O Supremo Tribunal Federal (STF) determinou a imediata prisão do deputado Natan Donadon (PMDB-RO), condenado pelo tribunal à pena de reclusão de 13 anos, 4 meses e 10 dias, em regime inicialmente fechado, pelos crimes de formação de quadrilha e peculato. O parlamentar foi acusado de envolvimento em desvios de recursos da Assembleia Legislativa de Rondônia.
Essa será a primeira vez, na vigência da Constituição de 1988, que um deputado será preso por decisão do Supremo. Donadon foi condenado em outubro de 2010, mas só agora o tribunal julgou os recursos pendentes. A defesa do deputado tentou pedido de revisão criminal, alegando que outros acusados de participar do mesmo esquema de Rondônia foram condenados a penas inferiores.
Com a condenação e perda dos direitos políticos, caberá agora à Câmara decidir pela cassação do mandato do deputado. Caso contrário, Donadon estará na cadeia, cumprindo pena em regime fechado, mas ainda exercendo mandato parlamentar. Essa discussão, que já foi aventada no julgamento do mensalão, coloca o Supremo e o Congresso em colisão.

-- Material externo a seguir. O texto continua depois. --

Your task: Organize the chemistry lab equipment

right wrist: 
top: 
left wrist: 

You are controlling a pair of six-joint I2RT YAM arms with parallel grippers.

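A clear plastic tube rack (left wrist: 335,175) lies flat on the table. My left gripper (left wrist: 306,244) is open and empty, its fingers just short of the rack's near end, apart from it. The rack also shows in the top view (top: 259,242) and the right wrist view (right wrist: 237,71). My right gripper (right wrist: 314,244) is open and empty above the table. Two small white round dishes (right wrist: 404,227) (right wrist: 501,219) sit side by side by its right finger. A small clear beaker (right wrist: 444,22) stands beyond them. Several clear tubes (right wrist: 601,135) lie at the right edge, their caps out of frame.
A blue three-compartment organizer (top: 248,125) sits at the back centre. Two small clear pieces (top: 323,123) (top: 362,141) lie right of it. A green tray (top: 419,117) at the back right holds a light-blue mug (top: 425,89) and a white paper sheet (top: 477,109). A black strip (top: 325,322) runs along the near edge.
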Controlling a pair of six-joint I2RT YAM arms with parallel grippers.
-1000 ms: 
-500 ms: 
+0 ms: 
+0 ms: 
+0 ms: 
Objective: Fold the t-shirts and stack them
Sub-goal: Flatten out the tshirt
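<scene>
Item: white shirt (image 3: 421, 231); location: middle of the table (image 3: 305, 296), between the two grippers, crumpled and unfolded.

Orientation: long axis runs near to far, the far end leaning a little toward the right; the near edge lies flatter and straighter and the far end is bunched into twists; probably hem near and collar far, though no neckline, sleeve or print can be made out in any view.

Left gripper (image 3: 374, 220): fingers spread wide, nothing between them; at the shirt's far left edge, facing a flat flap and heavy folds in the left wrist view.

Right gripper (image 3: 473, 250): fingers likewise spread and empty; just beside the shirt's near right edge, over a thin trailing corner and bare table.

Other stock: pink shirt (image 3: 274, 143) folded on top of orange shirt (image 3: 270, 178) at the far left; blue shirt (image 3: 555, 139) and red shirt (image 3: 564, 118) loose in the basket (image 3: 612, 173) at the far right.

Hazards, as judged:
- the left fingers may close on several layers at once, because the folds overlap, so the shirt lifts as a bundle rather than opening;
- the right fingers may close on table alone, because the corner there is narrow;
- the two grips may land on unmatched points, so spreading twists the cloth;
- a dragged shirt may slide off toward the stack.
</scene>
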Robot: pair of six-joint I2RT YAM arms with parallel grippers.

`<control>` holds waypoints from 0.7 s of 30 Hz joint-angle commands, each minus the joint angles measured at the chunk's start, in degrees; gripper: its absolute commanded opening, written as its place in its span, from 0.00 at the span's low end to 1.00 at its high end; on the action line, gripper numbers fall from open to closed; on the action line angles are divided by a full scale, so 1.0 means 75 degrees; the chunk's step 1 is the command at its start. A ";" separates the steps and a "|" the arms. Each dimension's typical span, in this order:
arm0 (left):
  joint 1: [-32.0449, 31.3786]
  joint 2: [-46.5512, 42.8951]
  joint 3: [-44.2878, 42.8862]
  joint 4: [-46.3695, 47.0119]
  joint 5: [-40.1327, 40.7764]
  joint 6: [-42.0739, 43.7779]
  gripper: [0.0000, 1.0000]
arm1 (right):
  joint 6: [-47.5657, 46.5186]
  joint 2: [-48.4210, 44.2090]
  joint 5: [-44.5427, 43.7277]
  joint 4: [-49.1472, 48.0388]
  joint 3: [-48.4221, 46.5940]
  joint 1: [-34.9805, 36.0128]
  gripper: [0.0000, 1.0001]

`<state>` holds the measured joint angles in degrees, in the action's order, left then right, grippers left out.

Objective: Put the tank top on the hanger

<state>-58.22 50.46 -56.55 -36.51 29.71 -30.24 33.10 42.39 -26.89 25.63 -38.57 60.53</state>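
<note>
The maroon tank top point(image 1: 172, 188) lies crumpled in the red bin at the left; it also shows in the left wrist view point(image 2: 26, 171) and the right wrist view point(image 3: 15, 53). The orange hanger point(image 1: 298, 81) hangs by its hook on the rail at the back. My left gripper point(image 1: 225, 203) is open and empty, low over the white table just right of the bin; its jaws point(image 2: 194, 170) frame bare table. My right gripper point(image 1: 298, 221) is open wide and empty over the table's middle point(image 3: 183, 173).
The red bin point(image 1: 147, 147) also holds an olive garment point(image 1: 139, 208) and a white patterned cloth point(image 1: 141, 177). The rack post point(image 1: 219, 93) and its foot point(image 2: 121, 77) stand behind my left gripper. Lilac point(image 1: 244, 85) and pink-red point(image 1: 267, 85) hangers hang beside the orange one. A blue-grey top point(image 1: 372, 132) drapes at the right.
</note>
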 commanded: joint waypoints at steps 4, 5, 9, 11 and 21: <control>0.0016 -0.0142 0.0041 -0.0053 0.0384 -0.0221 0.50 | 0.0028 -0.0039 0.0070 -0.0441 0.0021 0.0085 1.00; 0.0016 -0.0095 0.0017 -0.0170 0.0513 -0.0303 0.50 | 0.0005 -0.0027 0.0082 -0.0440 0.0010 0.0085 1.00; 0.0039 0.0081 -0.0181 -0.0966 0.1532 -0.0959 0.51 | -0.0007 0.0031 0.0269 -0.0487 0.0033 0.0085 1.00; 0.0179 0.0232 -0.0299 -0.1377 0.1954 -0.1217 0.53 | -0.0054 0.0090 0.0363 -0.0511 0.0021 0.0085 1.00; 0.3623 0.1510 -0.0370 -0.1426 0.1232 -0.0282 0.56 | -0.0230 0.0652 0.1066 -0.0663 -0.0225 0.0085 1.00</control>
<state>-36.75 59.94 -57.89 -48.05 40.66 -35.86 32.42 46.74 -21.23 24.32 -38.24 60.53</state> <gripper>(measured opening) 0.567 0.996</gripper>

Os parlamentares entendem que cabe ao Legislativo a cassação de mandatos.
A decisão, neste momento, vem na esteira das manifestações de rua, tendo como algumas das bandeiras o combate à corrupção e a impunidade. A ministra Cármen Lúcia, que relatou o processo, colocou e tirou os recursos da pauta de julgamentos em várias ocasiões. Em razão disso, houve a demora para a conclusão do caso.
Natan Donadon foi condenado pelo STF sob a acusação de ter desviado recursos da Assembleia por meio de contrato simulado de publicidade. De acordo com a acusação do Ministério Público Estadual, a quadrilha era encabeçada pelo então presidente da Assembleia, deputado Marcos Antonio Donadon e por Mario Carlixto Filho, empresário de comunicação em Rondônia. Natan Donadon era o diretor financeiro da Assembleia.
O esquema de desvios funcionou ininterruptamente de julho de 1995 a janeiro de 1998, segundo a acusação. Para cumprir o contrato simulado, a Assembleia emitia em favor da empresa envolvida cheques para pagar pelos serviços publicitários que não eram prestados. A soma dos cheques, conforme o MP, totalizou R$ 8,4 milhões em valores da época.